Wind patterns in La Oroya were quite difficult to estimate. Two valleys, the first running from Southeast to Northwest, and the second from Southwest to Northeast, intersect in an area that hosts a town as well as a metallurgical facility that emits large quantities to the air. Wind patterns not only vary along the time of the day, but also across seasons. To further compound the problem, winds are also shaped to a large extent by additional meteorological phenomena such as ‘El Niño’ and ‘La Niña’. In order to cope with such extreme uncertainty, we developed a method based on the Principal Component Analysis of the consecutive sequences – each of them at least one day long – assembled out of 9,431 measurements from nearby weather stations. The method is particularly helpful to determine the prevailing winds during cold dawns and thermal inversion periods, which are common across complex orographies. 

 

Similarly, the Canary Islands also possesses a fairly complex orography. Consequently, we introduced a three-dimensional mesh built upon discretized domains to model the interactions between pollution and complex terrain across the island of La Palma. As a result, the model is less demanding on the user as well as lower computational costs. It is also able to determine the concentrations of all pollutants across the whole three-dimensional domain. Inspired by our model for La Palma, we applied an analogue tridimensional mesh to 24-hour wind patters in La Oroya, Peru. 

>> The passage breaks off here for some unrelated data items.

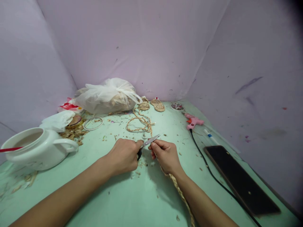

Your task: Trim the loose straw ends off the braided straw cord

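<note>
My left hand [124, 155] is closed round the black handles of a pair of scissors [148, 142], whose blades point right and up. My right hand [165, 154] is closed in a pinch right beside the blades, holding the end of a braided straw rope [180, 192]. That rope runs back under my right wrist toward the near table edge. Small straw clippings lie on the green table [142, 201] between and below both hands.
A loose braid coil [140, 123] lies beyond the hands, with a white plastic bag [107, 96] behind it. A white pot [35, 148] stands left. A pink glue gun [193, 121] with black cord and a dark flat slab [239, 179] are right.
</note>
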`<control>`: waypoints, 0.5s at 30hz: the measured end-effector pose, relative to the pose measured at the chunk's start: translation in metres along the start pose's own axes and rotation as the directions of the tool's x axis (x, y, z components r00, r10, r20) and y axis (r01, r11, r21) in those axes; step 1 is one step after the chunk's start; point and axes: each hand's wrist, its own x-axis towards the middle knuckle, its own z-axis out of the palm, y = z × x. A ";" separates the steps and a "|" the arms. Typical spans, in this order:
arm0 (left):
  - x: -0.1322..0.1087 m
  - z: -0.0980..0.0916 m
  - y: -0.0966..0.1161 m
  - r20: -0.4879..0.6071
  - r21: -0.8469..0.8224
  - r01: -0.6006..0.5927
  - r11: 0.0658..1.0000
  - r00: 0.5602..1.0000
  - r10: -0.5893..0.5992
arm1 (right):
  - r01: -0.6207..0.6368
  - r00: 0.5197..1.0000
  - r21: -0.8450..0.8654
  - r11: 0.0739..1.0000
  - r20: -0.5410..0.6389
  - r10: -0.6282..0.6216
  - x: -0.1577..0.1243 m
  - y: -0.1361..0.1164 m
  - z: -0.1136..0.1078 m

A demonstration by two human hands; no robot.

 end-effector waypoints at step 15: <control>0.006 0.001 -0.026 -0.211 -0.432 0.108 0.895 0.953 -0.217 | -0.100 0.995 0.210 0.972 -0.003 0.103 0.001 -0.004 0.004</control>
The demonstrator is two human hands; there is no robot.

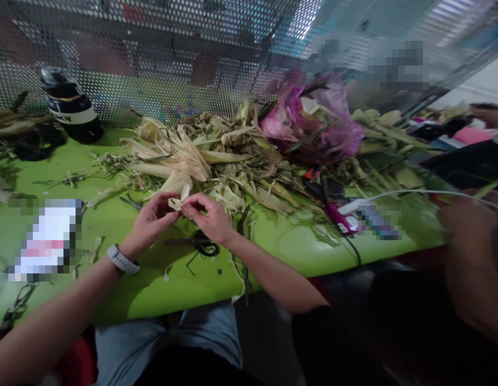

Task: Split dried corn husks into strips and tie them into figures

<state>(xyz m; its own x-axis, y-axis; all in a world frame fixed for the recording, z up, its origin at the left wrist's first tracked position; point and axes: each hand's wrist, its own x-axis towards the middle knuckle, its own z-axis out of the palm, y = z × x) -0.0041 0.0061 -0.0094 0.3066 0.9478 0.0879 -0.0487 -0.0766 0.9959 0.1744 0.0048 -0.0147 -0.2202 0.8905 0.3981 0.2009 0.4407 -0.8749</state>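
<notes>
White wristband [123, 259], bare forearms [273, 276], blue-grey trousers [209, 332]

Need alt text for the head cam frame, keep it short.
The left hand and right hand pinch a small pale husk strip between them above a green table. Behind lies a pile of husks with a pink plastic bag; a black bottle stands at far left, and another person's arm shows at right.

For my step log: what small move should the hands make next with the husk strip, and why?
Likely fold the husk strip over: left hand and right hand both pinch it above the green table, and one end sticks up loose.
</notes>
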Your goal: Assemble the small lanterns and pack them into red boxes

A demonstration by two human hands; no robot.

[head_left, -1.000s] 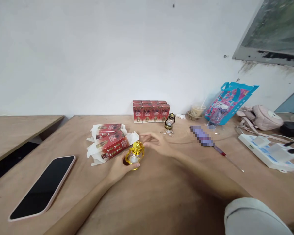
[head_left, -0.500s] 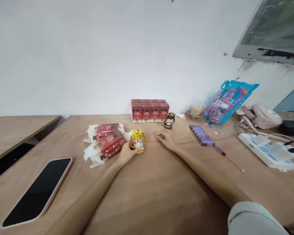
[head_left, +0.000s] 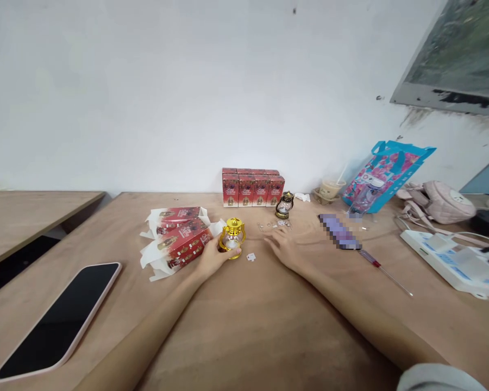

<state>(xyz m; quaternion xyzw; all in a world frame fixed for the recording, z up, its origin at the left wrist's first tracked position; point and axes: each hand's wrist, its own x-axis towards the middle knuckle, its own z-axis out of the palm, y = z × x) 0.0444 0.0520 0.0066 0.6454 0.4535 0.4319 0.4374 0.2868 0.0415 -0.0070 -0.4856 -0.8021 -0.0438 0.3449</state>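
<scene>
My left hand (head_left: 213,257) is closed around the lower side of a small gold lantern (head_left: 232,238) with a clear body, which stands upright on the table. My right hand (head_left: 283,248) lies palm down to the right of it, fingers stretched out and holding nothing I can see. Between the two hands lies a small white cut-out piece (head_left: 251,257). Several tiny pieces (head_left: 274,224) are scattered just beyond my right fingertips. Behind them a dark bronze lantern (head_left: 284,205) stands upright.
Red boxes (head_left: 253,190) stand in rows by the wall. Opened red boxes (head_left: 183,239) lie left of my left hand. A phone (head_left: 61,320) is at the left front. To the right are a screwdriver (head_left: 385,272), a power strip (head_left: 448,263), a drink cup (head_left: 330,188) and a blue bag (head_left: 387,174).
The small white piece now shows on the table between my hands. My right hand has drawn back slightly towards me, uncovering the tiny pieces. My left hand still holds the gold lantern.
</scene>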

Our third development is an adaptive numerical method to simulate the distinct evolution of coupled pollutant plumes that is suited to address photochemical reactions in pollutant description. The method is premised upon splitting the simultaneous processes of transport and reaction. Under that premise, the problem becomes less complex, since the non-reactive part for each component and the reactions in each node can be dealt with separately. To do so, the partial differential equations required to solve the non-linear problem are manipulated by using adaptive schemes. Additionally, a multiple mesh – in contrast with conventional single-mesh approaches – is also better suited to compute vertical interpolations of the presence of pollutants. All in all, our model significantly curtails the challenges associated to the size of the mesh, thus allowing to estimate pollution hazards over larger areas. Furthermore, the computational requirements are also lower, even when comparing with single-mesh solutions.

Our three developments promise to help closing the gap between local models of air quality micro-models – in the range of a few meters – and meso-models developed for larger scales – in the range of kilometers. In consequence, our work is now focused upon envisaging fresh models to increase precision of results of interest to fulfill normative criteria as well as to increase the accuracy of risk analysis. Moreover, coupling with meso-scale prognosis models, will allow local models based on Finite Element methods to downscale predictions accounting more precisely for the local influences on the results, whilst also increasing accuracy.

In addition to supporting environmental impact assessments of new large emitters, more precise models, when combined with Geographical Information Systems, are in a privileged position to offer the authorities the tools they desperately need to fine-tune their actions against pollution hazards. Dynamic management of large emitters premised upon real-time monitoring, as is the case in La Oroya, offers a promising way to go.